Persistent Tachypnea and Alveolar Hemorrhage in an Infant: An Unexpected Etiology

Department of Pediatric Pulmonology, Winthrop University Hospital, Mineola, NY, USA

Received 11 May 2016; Revised 31 August 2016; Accepted 15 September 2016

Academic Editor: Vassiliki Soubasi

Copyright © 2016 John Bishara et al. This is an open access article distributed under the Creative Commons Attribution License, which permits unrestricted use, distribution, and reproduction in any medium, provided the original work is properly cited.

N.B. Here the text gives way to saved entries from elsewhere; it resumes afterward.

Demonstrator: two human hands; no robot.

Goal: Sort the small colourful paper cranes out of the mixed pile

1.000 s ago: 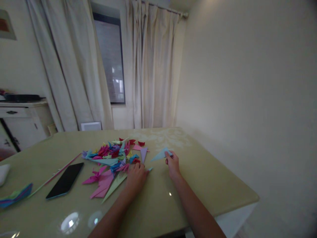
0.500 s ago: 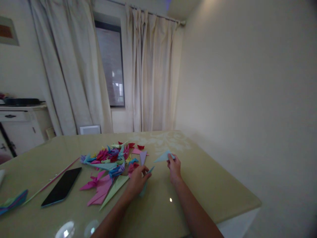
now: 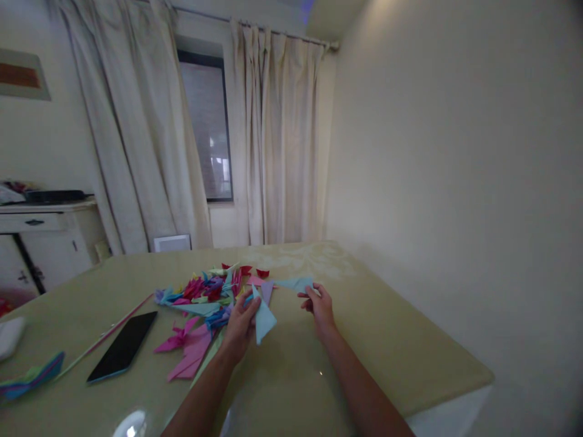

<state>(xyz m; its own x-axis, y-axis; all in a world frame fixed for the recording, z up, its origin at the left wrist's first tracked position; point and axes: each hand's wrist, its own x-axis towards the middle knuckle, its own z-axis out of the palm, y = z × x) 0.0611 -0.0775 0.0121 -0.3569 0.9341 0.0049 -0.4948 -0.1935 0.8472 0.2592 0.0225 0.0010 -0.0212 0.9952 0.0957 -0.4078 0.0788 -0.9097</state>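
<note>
My left hand [image 3: 240, 326] is closed on a light blue folded paper piece [image 3: 265, 319], which hangs in front of the fingers with its point up. To the right, my right hand [image 3: 320, 306] has its fingers apart at the right end of another light blue folded paper piece [image 3: 294, 284]; its fingertips are close to or touching that piece. A purple folded paper piece [image 3: 267, 292] lies between the hands. Left of my left hand is a heap of colourful folded paper [image 3: 209, 288], with a pink folded piece [image 3: 194, 352] at its near side.
A black phone or tablet [image 3: 122, 347] lies on the table [image 3: 373, 340] at left, beside a thin pink-and-green stick [image 3: 107, 334]. Farther left are a blue-green folded paper stack [image 3: 36, 376] and a white object [image 3: 11, 337]. A wall [image 3: 455, 182] borders the right side.
My left hand has raised and turned its light blue piece, so its broad face shows. The other light blue piece has shifted left, and my right hand's fingers have spread from their pinch.
</note>
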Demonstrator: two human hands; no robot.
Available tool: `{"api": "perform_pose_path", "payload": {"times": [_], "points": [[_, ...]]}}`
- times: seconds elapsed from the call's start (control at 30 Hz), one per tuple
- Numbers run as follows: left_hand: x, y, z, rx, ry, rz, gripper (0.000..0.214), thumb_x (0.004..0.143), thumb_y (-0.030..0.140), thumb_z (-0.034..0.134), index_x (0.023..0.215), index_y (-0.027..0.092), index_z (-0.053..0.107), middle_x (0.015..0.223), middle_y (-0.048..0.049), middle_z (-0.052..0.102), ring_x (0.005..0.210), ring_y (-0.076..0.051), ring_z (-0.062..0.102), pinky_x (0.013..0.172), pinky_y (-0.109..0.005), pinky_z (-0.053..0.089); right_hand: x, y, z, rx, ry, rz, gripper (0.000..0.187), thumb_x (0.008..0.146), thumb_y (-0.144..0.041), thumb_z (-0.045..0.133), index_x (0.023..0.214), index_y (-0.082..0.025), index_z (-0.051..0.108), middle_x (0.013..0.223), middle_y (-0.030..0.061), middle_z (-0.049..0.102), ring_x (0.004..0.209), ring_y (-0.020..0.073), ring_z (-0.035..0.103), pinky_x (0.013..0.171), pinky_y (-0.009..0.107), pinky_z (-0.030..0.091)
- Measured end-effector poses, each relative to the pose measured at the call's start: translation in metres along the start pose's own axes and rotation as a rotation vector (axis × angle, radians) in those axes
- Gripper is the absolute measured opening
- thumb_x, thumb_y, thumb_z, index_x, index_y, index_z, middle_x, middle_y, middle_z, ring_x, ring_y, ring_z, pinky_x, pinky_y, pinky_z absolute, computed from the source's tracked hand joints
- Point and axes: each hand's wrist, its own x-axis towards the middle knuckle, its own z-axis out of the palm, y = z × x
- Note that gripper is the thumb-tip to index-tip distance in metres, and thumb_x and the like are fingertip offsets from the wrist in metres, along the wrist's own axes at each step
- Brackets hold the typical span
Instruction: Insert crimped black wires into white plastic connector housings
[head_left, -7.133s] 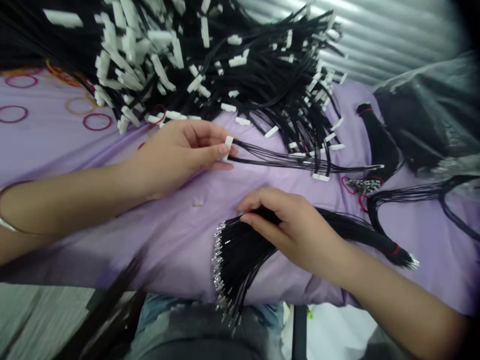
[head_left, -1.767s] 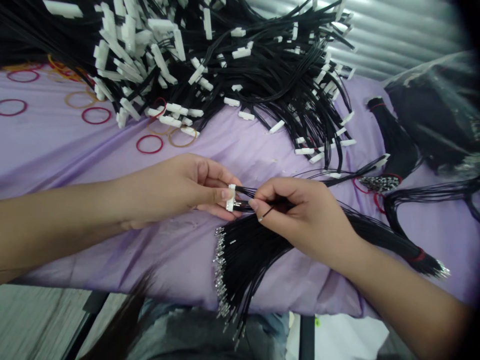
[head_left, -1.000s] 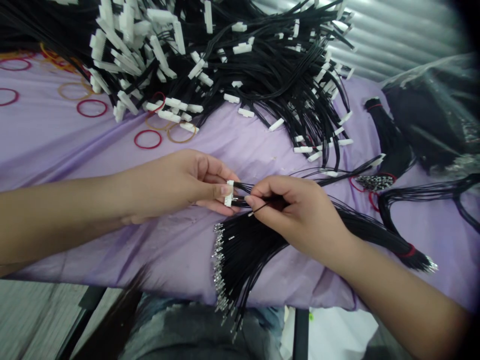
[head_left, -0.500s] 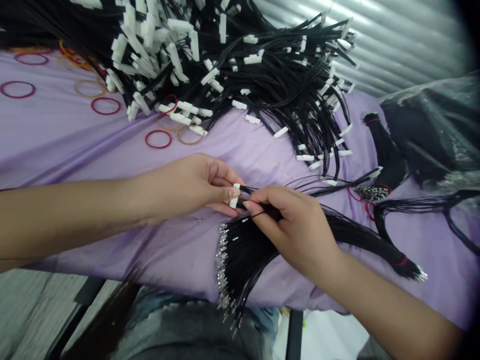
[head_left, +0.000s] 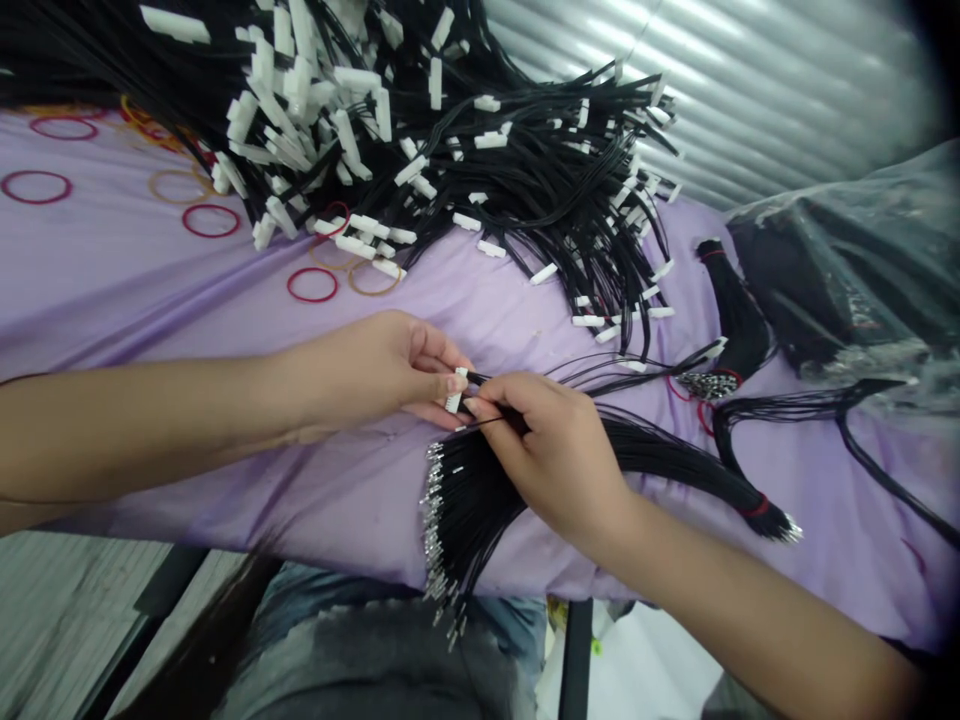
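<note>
Mid-frame, the left hand (head_left: pixel 382 365) pinches a light, rigid-looking connector (head_left: pixel 453 402), the right hand (head_left: pixel 562 455) a limp-looking wire (head_left: pixel 482 422), best gripped near its tip.

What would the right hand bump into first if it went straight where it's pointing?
Probably the white plug pinched in the left hand, just ahead of the right hand. How close they are in depth is hard to tell.

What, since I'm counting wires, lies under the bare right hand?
A fanned bundle of thin black metal-tipped wires shows on both sides of the bare right hand; its middle, covered by that hand, cannot be seen.
</note>
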Motion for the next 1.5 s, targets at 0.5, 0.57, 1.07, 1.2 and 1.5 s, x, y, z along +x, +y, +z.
{"api": "perform_pose_path", "payload": {"times": [0.5, 0.57, 1.07, 1.2, 1.5], "points": [[-0.009, 0.010, -0.001, -0.061, -0.052, 0.007, 0.006, 0.085, 0.013, 0.065, 0.090, 0.010, 0.066, 0.082, 0.0022, 0.070, 0.077, -0.004, 0.063, 0.073, -0.009, 0.051, 0.008, 0.019, -0.028, 0.521, 0.061, 0.121, 0.009, 0.078, -0.021, 0.071, 0.080, -0.015, 0.064, 0.083, 0.0033, 0.069, 0.080, 0.0143, 0.064, 0.074, 0.029, 0.051], [-0.009, 0.009, -0.003, -0.076, -0.057, -0.002, 0.007, 0.084, 0.012, 0.066, 0.092, 0.011, 0.065, 0.085, 0.0028, 0.070, 0.080, -0.005, 0.064, 0.076, -0.010, 0.051, 0.008, 0.017, -0.031, 0.528, 0.115, 0.121, 0.010, 0.078, -0.020, 0.071, 0.088, -0.018, 0.069, 0.088, 0.0020, 0.071, 0.082, 0.0134, 0.066, 0.077, 0.028, 0.052], [-0.007, 0.011, -0.004, -0.086, -0.057, -0.026, 0.009, 0.082, 0.014, 0.069, 0.091, 0.013, 0.067, 0.084, 0.0034, 0.067, 0.083, -0.007, 0.063, 0.082, -0.015, 0.052, 0.011, 0.017, -0.028, 0.478, 0.035, 0.067, 0.012, 0.091, -0.021, 0.051, 0.081, -0.017, 0.048, 0.073, -0.0020, 0.047, 0.064, 0.0075, 0.043, 0.059, 0.021, 0.039], [-0.006, 0.012, -0.004, -0.038, -0.065, -0.033, 0.007, 0.082, 0.011, 0.068, 0.089, 0.011, 0.067, 0.079, 0.0023, 0.068, 0.077, -0.006, 0.063, 0.078, -0.013, 0.052, 0.012, 0.019, -0.028, 0.422, 0.024, 0.087, 0.007, 0.085, -0.016, 0.057, 0.078, -0.015, 0.056, 0.069, -0.0028, 0.050, 0.061, 0.0065, 0.045, 0.055, 0.020, 0.036], [-0.009, 0.014, -0.004, 0.003, -0.084, -0.060, 0.005, 0.086, 0.008, 0.062, 0.090, 0.011, 0.064, 0.085, 0.0002, 0.067, 0.081, -0.008, 0.065, 0.075, -0.014, 0.052, 0.009, 0.017, -0.022, 0.332, 0.047, 0.126, 0.006, 0.077, -0.013, 0.061, 0.071, -0.014, 0.063, 0.061, -0.0039, 0.052, 0.054, 0.0058, 0.042, 0.051, 0.020, 0.034]]}}
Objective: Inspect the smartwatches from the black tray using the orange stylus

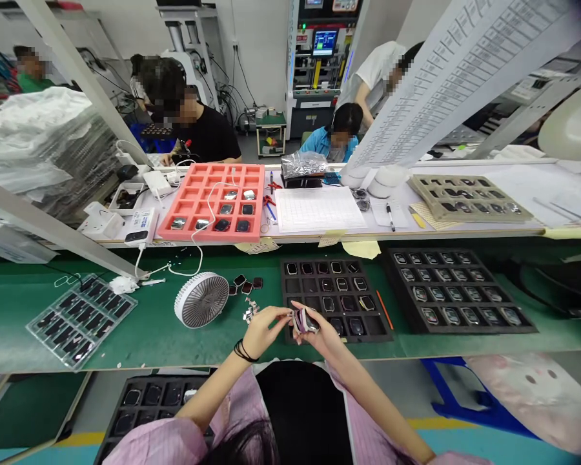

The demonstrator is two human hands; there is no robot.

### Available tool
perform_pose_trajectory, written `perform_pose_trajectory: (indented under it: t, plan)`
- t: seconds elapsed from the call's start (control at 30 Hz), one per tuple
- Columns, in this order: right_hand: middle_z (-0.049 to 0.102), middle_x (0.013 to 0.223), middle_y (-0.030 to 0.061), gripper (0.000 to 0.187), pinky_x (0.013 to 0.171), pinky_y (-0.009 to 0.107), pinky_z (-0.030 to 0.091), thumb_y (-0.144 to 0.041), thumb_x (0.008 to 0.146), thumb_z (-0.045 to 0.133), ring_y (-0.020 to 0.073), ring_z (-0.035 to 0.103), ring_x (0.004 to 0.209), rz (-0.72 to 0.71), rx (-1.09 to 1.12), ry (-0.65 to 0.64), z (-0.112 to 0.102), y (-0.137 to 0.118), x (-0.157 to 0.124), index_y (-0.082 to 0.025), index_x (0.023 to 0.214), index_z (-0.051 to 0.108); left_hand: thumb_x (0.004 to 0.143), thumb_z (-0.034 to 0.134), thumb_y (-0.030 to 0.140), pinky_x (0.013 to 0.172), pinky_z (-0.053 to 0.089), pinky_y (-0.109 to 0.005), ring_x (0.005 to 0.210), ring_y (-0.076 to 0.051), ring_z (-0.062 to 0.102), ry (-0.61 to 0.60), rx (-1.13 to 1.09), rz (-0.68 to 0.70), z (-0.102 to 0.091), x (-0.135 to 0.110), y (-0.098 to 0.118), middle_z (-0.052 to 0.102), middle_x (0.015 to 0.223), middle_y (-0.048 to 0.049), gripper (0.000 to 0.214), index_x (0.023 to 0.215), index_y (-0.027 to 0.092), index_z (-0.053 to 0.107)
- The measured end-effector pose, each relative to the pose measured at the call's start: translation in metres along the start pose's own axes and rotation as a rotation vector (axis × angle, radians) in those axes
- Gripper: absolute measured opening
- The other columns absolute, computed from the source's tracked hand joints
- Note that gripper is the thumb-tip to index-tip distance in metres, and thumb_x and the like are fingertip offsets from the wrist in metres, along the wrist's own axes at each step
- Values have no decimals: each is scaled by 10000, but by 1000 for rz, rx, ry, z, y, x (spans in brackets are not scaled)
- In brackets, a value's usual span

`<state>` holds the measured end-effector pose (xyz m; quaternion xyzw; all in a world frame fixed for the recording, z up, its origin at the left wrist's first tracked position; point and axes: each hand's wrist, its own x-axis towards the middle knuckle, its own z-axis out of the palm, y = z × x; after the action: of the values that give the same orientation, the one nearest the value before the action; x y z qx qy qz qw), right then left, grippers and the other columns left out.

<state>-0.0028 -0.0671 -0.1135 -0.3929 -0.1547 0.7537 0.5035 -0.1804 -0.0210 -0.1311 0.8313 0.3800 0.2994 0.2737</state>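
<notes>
Over the front edge of the green bench, my right hand [322, 332] is closed around a small, shiny smartwatch case [304, 321], held tilted. My left hand [266, 328] meets it from the left, thumb and fingertips pinched at the case's edge. Whatever lies between those fingertips is too small to make out. Just behind both hands is a black foam tray [297, 301] with several watch cases in its pockets. Small white-and-brown pieces [250, 311] lie scattered beside my left hand, and a few loose dark watch frames [240, 280] rest farther back.
A white fan [202, 300] stands left, past it a clear tray of black parts [83, 321]. Rightward are an orange stick [384, 310] and another full black tray [458, 290]. The raised shelf carries a pink tray [213, 200] and paper sheet [319, 210]. Co-workers sit beyond.
</notes>
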Motion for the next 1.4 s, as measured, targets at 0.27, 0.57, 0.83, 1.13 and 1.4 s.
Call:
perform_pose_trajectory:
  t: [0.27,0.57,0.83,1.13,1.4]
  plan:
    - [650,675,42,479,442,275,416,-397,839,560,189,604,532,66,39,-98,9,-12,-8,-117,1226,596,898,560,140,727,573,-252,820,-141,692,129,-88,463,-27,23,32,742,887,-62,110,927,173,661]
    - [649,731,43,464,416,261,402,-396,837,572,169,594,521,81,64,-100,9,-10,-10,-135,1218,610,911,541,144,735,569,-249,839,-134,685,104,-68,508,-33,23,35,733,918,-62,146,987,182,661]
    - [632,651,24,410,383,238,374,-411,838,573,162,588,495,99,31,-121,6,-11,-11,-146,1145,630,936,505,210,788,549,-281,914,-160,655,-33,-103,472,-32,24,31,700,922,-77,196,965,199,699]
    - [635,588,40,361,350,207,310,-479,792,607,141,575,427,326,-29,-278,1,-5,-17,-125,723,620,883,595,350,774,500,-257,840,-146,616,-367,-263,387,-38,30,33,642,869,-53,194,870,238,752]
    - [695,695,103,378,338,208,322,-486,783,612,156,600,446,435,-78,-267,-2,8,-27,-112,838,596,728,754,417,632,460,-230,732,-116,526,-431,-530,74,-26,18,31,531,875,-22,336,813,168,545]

Persistent tachypnea and failure to thrive during infancy have a broad differential diagnosis which includes pulmonary and cardiovascular disorders. Diffuse alveolar hemorrhage (DAH) is a rare entity in children. DAH requires an extensive work-up as certain conditions may need chronic therapy. Cardiovascular disorders are included in the etiology of DAH. We present a case of an 8-month-old female with a moderate, restrictive patent ductus arteriosus (PDA) admitted to the hospital with respiratory distress and failure to thrive. An extensive work-up into tachypnea including multiple echocardiograms did not find an etiology. Open lung biopsy was performed and consistent with pulmonary hypertension. After closure of the PDA, patient’s tachypnea improved, and she was discharged home with periodic follow-up showing a growing, thriving child. When an infant presents with tachypnea, a respiratory viral illness is often a common cause. The diagnosis of persistent tachypnea requires further investigation. Echocardiography, although readily available, may not always be sensitive in detecting clinically significant pulmonary hypertension. A clinician must have a heightened index of suspicion to proceed in evaluating for causes of tachypnea with a nonrespiratory etiology.